Murka Arya Penangsang
Kadipaten Jipang, sore hari. Langit barat memerah, seakan ikut menyulut api yang bergolak di dalam hati seorang bangsawan muda. Arya Penangsang duduk di balairungnya, wajahnya merah padam, sorot matanya tajam seperti bilah keris yang baru diasah.
Di hadapannya, seorang prajurit berlutut, menyampaikan kabar dari Demak.
"Gusti Adipati... Sultan Trenggana telah mengangkat Jaka Tingkir menjadi Senopati Muda."
Sekejap hening. Lalu terdengar dentuman keras. Arya Penangsang menghantam meja kayu di depannya hingga piala tembaga berisi tuak tumpah berceceran ke lantai.
"Apa? Anak desa itu? Seorang gembel dari Tingkir diangkat jadi senopati?" suaranya menggelegar.
Prajurit itu gemetar, menunduk dalam-dalam. "Inggih, Gusti... demikian titah Sultan."
Arya Penangsang berdiri, dadanya naik-turun menahan amarah. Ia melangkah mondar-mandir, jubah hitamnya berayun, kain batiknya terseret lantai.

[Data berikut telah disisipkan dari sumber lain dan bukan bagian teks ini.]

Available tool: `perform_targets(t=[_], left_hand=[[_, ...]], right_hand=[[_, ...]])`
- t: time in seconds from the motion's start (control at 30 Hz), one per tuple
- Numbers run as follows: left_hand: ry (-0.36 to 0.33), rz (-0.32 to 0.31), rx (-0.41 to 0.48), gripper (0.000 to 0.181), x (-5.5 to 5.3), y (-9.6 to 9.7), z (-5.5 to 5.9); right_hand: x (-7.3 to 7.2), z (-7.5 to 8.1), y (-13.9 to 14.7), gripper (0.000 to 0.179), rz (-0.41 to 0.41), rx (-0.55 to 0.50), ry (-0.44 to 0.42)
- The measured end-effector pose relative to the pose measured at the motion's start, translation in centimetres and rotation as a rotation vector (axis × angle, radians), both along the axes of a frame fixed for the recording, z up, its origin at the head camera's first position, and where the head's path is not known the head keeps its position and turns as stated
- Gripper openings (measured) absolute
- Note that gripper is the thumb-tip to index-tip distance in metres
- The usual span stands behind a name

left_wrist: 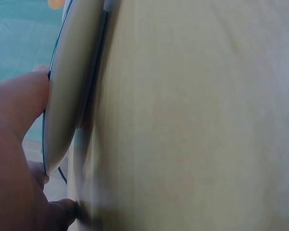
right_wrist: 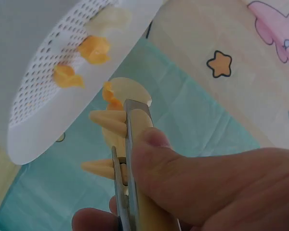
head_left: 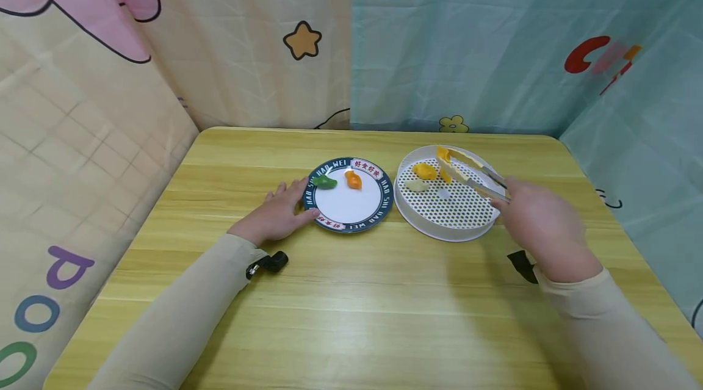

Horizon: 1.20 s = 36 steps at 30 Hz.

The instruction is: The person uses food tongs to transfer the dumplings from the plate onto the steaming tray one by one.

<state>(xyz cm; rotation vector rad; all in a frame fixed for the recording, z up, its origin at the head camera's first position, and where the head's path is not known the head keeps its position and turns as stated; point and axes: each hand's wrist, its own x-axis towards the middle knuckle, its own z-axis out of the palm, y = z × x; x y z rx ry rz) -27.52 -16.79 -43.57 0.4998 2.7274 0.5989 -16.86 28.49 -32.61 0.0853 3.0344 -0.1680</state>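
My left hand (head_left: 280,213) rests at the left edge of a white plate (head_left: 346,204) with a dark patterned rim. In the left wrist view the thumb and a finger touch the edge of the plate. A green piece (head_left: 324,182) and an orange piece (head_left: 353,180) lie on it. My right hand (head_left: 544,225) grips metal tongs (head_left: 486,185) with cream heads, angled over a white perforated tray (head_left: 439,232). An orange-yellow piece (head_left: 442,153) is between the tong heads. Below lie yellow pieces (head_left: 424,171) and a pale piece (head_left: 416,185).
Plate and tray stand side by side on a wooden table (head_left: 351,304), near its back edge. Printed curtains (head_left: 467,42) hang behind and at both sides. A black strap device (head_left: 269,263) is on the left wrist.
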Motion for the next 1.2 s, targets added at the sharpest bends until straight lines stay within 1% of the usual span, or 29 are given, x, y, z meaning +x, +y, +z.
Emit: perform_targets(t=[0.17, 0.37, 0.57, 0.77, 0.97, 1.2], left_hand=[[-0.006, 0.000, 0.003, 0.097, 0.1, 0.1, 0.2], [-0.009, 0.008, 0.000, 0.097, 0.2, 0.1, 0.2], [-0.005, 0.005, 0.005, 0.097, 0.2, 0.1, 0.2], [-0.011, 0.003, 0.003, 0.097, 0.2, 0.0, 0.2], [-0.015, 0.003, 0.003, 0.097, 0.2, 0.0, 0.3], [-0.018, 0.003, 0.004, 0.098, 0.2, 0.0, 0.2]], right_hand=[[0.3, -0.5, 1.8, 0.039, -0.044, -0.004, -0.031], [0.2, -0.8, 2.7, 0.039, -0.077, -0.016, -0.062], [0.1, -1.1, 3.0, 0.038, -0.084, -0.018, -0.061], [-0.1, -1.2, 3.0, 0.039, -0.098, -0.021, -0.089], [-0.2, -1.1, 3.0, 0.039, -0.095, -0.018, -0.116], [-0.4, -1.1, 2.9, 0.037, -0.091, -0.013, -0.126]])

"Tidak cukupkah Sultan Trenggana mempermalukan darah bangsawan? Tidak cukupkah fitnah keris yang dilemparkan kepadaku? Kini dia menobatkan anak piatu, bekas penggembala kerbau, jadi senopati?!"
Bayang-Bayang Keris
Arya Penangsang berhenti melangkah, menatap ke arah dinding balairung tempat sebilah keris tergantung. Keris itu berlukiskan naga pada ukirannya, hampir serupa dengan keris yang disebut-sebut ditemukan Jaka Tingkir di kapal perompak.